Some things never change.

I used to be in a Punk Band.

One time, we went on a tour, which I wrote about.

Here’s an excerpt:

…The headliner—J Bigga—was somewhat of an enigma to us. The group has songs on iTunes, and had placed posters everywhere notifying Las Vegas of that fact. I finished packing up my gear and went to watch for a bit, and couldn’t believe my eyes. The “musicians” weren’t playing…If the pantomiming didn’t make it hard enough for me to take Mr. Bigga seriously, his ridiculous lyrics (i.e. “someone told me your mom’s a milf” and “you’ve got herpes so you can’t have my spermies”), constant self promotion and mockery of the audience made it impossible. We should have taken cues from False Verdict and left immediately after we were done performing…

Turns out homeboy found the blog and made a comment:

Dude the whole band was laughig our assesss off when we read this

u rok,

J

For some reason I just found this comment tonight.  Curious, I went to Mr. Bigga Bigga’s MySpace page to see if our genius was still at work.  I wasn’t disappointed:

you give me puppies, puppies, puppies in my heart!

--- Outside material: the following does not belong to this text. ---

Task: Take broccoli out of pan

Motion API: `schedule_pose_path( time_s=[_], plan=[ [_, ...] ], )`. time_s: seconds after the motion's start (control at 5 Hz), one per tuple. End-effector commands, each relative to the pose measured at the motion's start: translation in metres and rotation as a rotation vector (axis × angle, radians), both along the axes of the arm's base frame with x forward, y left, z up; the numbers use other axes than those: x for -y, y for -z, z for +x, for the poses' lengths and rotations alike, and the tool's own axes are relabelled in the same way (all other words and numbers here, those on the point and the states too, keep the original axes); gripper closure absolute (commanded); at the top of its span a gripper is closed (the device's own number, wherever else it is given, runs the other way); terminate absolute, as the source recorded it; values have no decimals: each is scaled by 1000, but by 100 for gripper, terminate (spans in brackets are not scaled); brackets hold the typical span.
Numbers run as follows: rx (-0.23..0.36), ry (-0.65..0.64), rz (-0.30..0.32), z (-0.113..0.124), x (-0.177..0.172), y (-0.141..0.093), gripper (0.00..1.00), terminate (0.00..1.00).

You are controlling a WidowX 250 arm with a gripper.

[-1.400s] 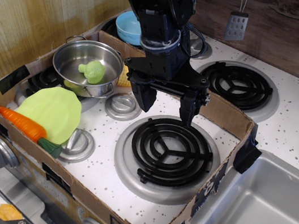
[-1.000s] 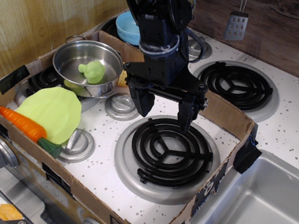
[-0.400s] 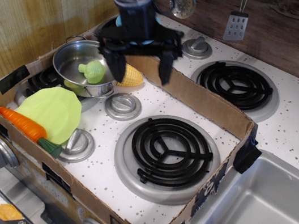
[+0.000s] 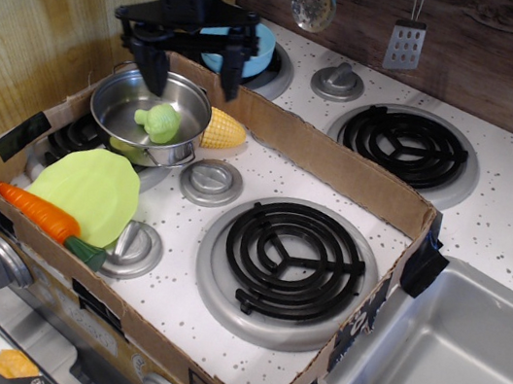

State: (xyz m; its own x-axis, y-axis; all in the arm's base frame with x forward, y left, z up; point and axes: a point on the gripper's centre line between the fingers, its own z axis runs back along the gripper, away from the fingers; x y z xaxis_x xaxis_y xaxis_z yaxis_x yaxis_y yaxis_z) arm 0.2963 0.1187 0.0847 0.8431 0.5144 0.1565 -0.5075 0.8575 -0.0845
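Observation:
The light-green broccoli (image 4: 159, 122) lies inside the shiny steel pan (image 4: 117, 114) at the left of the cardboard tray. My gripper (image 4: 193, 79) hangs above the pan's far rim, a little up and right of the broccoli. Its two black fingers (image 4: 229, 75) point down, spread wide apart, with nothing between them. It does not touch the broccoli or the pan.
A yellow corn cob (image 4: 224, 131) lies against the pan's right side. A lime-green plate (image 4: 94, 191) and an orange carrot (image 4: 39, 211) sit in front of the pan. A light-blue bowl (image 4: 244, 59) stands behind the cardboard wall (image 4: 339, 167). A black coil burner (image 4: 293, 255) fills the tray's right.
My gripper has moved from over the front coil burner up and to the left, and now hangs above the pan. The broccoli and pan have not moved.

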Motion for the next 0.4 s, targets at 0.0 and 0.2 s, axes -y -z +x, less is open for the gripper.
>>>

sad sad puppies as long as we’re apart

(from the chorus of puppies)

As you can see, some things never change.  If you’re interested in the degeneration of the human species, listen to Miley Cyrus…

I may not make the leaderboard, and I may not get any more than 9 likes on a given post, but I sleep well at night knowing that I make a bigger contribution to society when I walk to my bus stop listening to music and communicating with no one than Mr. Bigga Bigga does by donning makeup, Autotune, and immaturity.